Apart from the pre-experiment Trusted Advisor and the post-experiment Analysis Toolbox, we have enriched this package by providing more advanced tools. Some of them are set as a default feature in the previous two components, while others are ad-hoc capabilities which the users can utilise via calling the functions directly.

Variance reduction

We bring in multiple methods to reduce variance and improve the power and sensitivity of experiments:

  • Stratified sampling: recognised for reducing variance during assignment
  • Post stratification: a post-assignment variance reduction technique
  • CUPED: utilises ANCOVA to decrease variances
  • MLRATE: an extension of CUPED that allows for the use of non-linear / machine learning models

These approaches offer valuable ways to mitigate variance and improve the overall effectiveness of experiments. The experimenters can directly access these ad hoc capabilities via the package.

Multiple comparisons problem

A multiple comparisons problem occurs when multiple hypotheses are simultaneously tested, leading to a higher likelihood of false positives. To address this, we implement various statistical correction techniques in this package, as illustrated below.

Statistical correction techniques

Experimenters can specify if they have concerns about the dependency of the tests and whether the test results are expected to be negatively related. This capability will adopt the following procedures and choose the relevant tests to mitigate the risk of false positives accordingly:

  • False Discovery Rate (FDR) procedures, which control the expected rate of false discoveries.
  • Family-wise Error Rate (FWER) procedures, which control the probability of making at least one false discovery within a set of related tests referred to as a family.

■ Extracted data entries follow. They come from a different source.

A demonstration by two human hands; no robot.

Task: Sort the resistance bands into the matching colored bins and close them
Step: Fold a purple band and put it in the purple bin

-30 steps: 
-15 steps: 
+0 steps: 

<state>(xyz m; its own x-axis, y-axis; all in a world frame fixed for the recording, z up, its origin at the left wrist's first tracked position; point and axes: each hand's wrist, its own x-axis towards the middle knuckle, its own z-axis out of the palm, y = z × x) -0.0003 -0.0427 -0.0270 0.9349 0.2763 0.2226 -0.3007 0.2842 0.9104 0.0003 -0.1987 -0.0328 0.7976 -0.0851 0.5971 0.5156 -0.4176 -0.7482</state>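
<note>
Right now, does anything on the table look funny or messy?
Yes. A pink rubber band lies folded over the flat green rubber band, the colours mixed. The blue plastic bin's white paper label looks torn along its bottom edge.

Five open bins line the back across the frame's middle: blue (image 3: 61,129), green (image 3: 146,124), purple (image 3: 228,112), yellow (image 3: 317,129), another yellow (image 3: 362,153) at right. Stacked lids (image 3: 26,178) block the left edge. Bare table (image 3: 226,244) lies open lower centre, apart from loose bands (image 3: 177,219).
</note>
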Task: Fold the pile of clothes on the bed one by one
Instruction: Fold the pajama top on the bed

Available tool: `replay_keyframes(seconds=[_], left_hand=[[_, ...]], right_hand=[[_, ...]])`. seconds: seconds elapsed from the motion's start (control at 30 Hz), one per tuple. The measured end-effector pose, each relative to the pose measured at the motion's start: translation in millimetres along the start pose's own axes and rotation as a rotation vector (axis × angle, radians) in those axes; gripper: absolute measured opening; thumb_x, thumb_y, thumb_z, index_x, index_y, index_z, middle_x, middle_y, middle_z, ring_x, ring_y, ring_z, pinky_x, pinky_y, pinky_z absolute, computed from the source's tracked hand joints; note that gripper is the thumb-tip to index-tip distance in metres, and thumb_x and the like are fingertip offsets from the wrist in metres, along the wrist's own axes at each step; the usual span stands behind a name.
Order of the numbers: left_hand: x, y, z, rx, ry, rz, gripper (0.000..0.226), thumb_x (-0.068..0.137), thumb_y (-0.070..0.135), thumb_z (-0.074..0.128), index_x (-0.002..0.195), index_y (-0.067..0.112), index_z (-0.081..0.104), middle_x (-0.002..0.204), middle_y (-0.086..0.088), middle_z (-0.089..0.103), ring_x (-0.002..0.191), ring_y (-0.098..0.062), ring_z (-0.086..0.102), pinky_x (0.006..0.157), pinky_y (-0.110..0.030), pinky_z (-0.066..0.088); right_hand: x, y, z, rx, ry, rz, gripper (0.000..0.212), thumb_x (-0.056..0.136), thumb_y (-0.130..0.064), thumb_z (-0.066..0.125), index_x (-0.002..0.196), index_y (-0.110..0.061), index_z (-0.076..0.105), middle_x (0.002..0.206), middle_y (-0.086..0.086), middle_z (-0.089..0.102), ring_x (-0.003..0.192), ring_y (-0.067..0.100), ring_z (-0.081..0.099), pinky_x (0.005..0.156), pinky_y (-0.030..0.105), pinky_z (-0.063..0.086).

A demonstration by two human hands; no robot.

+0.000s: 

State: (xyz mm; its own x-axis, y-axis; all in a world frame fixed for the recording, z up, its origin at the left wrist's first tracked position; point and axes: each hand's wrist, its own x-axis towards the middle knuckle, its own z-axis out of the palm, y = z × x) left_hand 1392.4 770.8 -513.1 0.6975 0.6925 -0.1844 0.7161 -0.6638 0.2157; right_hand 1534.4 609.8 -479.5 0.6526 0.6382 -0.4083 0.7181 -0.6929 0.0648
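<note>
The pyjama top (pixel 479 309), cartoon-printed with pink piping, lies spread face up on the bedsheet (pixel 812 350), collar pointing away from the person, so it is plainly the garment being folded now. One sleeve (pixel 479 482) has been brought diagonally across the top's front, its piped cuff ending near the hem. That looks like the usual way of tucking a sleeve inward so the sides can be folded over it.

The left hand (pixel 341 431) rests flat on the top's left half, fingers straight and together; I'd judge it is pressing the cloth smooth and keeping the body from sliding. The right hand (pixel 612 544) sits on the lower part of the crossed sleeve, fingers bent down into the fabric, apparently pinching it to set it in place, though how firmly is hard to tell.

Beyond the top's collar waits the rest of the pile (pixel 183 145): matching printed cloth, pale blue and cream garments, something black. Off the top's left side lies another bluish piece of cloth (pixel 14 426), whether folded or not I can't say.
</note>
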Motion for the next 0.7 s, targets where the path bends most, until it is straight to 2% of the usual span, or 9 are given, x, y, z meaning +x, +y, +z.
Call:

Multiple treatments and unequal treatment sizes

We developed a capability to deal with experiments where there are multiple treatments. This capability employs a conservative approach to ensure that the size reaches a minimum level where any pairwise comparison between the control and treatment groups has a sufficient sample size.

Heterogeneous treatment effects

Heterogeneous treatment effects refer to a situation where the treatment effect varies across different groups or subpopulations within a larger population. For instance, it may be of interest to examine treatment effects specifically on rainy days compared to non-rainy days. We have incorporated this functionality into the tests for both experiment designs. By enabling this feature, we facilitate a more nuanced analysis that accounts for potential variations in treatment effects based on different factors or contexts.

Maintenance and support

The package is available across all internal DS/Machine Learning platforms and individual local development environments within Grab. Its source code is openly accessible to all developers within Grab and its release adheres to a semantic release standard.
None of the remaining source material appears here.